Japan's benchmark Nikkei 225 shed 0.4% to 27,159.27 as the government was preparing to declare a state of emergency in Tokyo and several surrounding areas.

Australia's S&P/ASX 200 inched down less than 0.1% to 6,681.90. South Korea's Kospi gained 1.0% to 2,975.05, while Hong Kong's Hang Seng added 0.4% to 27,577.74. The Shanghai Composite climbed 0.5% to 3,521.75.

Japan's prime minister has said the government is considering declaring a state of emergency to help curb the spread of infections. The move is expected this week. Tokyo Gov. Yuriko Koike and the governors of Saitama, Chiba and Kanagawa asked the national government over the weekend to declare the emergency after the capital saw a daily record of 1,337 cases on New Year’s Eve.

U.S. stocks pulled back from their recent record highs, as big swings return to Wall Street at the onset of a year where the dominant expectation is for a powerful economic rebound to sweep the world.
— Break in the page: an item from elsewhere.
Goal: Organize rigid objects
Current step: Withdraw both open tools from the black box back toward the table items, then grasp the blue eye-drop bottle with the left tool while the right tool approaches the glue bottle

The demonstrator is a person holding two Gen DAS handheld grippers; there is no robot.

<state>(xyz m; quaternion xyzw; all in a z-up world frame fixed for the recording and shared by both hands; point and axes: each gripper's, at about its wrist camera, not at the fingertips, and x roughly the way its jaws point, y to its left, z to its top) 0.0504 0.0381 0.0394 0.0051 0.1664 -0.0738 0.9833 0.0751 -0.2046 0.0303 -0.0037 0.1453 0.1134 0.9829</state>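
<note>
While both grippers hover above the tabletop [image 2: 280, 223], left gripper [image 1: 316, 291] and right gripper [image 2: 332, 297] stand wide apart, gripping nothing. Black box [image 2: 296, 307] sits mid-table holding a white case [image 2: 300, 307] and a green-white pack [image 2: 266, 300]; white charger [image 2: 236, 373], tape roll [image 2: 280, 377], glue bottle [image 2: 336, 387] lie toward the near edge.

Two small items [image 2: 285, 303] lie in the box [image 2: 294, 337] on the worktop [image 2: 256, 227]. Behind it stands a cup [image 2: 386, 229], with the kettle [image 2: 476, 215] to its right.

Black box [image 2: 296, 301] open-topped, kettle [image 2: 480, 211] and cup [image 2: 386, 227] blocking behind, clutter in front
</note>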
“With the seven-day average new cases still hanging in the 600 K zone globally, few are likely expecting the market to be spared the resurgence of COVID-19 fears,” said Jingyi Pan, senior market strategist at IG in Singapore.

“Certainly, with the amalgamation of factors ranging from the U.K.’s third nationwide lockdown announcement, U.S. hospitalizations surging to a record and Tokyo mulling a state of emergency, these had all been evidence of the still raging pandemic inducing the risk-off mood to start the year for U.S. indices," Pan said.

The S&P 500, which ended 2020 at an all-time high, slid 1.5% after earlier...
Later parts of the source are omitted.